What is needed: The answer must consist of each line below that holds the word "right", copied as it stands.

Data section:
○ ○ ○ ○ ○

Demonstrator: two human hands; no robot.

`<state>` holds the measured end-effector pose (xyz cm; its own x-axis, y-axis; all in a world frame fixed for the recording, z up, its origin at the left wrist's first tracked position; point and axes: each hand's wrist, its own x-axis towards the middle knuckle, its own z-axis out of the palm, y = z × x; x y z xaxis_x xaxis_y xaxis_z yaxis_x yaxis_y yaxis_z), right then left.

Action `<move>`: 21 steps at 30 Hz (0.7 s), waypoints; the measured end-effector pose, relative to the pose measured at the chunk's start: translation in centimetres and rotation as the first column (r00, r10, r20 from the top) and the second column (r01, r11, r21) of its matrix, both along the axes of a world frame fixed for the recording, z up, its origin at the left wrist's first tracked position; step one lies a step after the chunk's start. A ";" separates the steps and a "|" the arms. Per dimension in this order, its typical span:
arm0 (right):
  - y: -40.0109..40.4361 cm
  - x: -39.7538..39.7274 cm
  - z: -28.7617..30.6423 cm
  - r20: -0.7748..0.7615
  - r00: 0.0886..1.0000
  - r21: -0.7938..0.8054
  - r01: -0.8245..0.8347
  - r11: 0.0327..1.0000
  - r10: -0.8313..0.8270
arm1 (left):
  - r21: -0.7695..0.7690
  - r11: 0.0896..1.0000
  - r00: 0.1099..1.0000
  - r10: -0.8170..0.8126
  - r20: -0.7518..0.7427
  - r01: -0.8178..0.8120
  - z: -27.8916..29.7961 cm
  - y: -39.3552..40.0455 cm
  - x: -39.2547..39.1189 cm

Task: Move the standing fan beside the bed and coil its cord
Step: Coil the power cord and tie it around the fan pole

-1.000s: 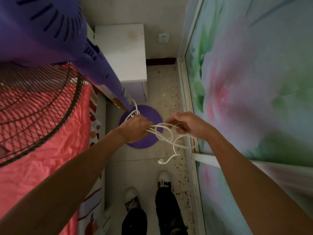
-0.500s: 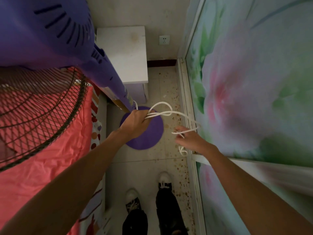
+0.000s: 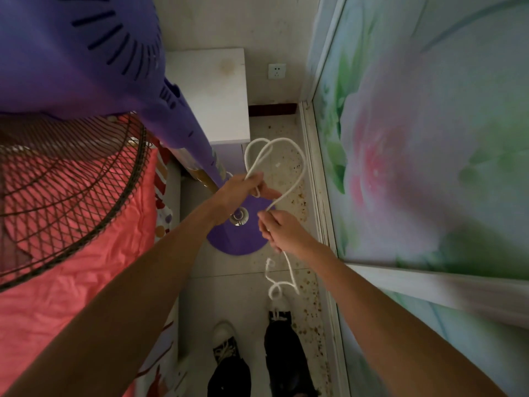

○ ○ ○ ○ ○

Exercise response:
`<state>` holds the measured end-effector pose (xyz cm; its own x-axis, y-axis; all in a world frame fixed for the recording, z up, its origin at the left wrist's first tracked position; point and axes: each hand's wrist, its own x-axis towards the middle knuckle, its own z-axis out of the palm, y = z × x; x y z xaxis_x xaxis_y xaxis_z yaxis_x yaxis_y yaxis_z), right then left.
arm0 (right):

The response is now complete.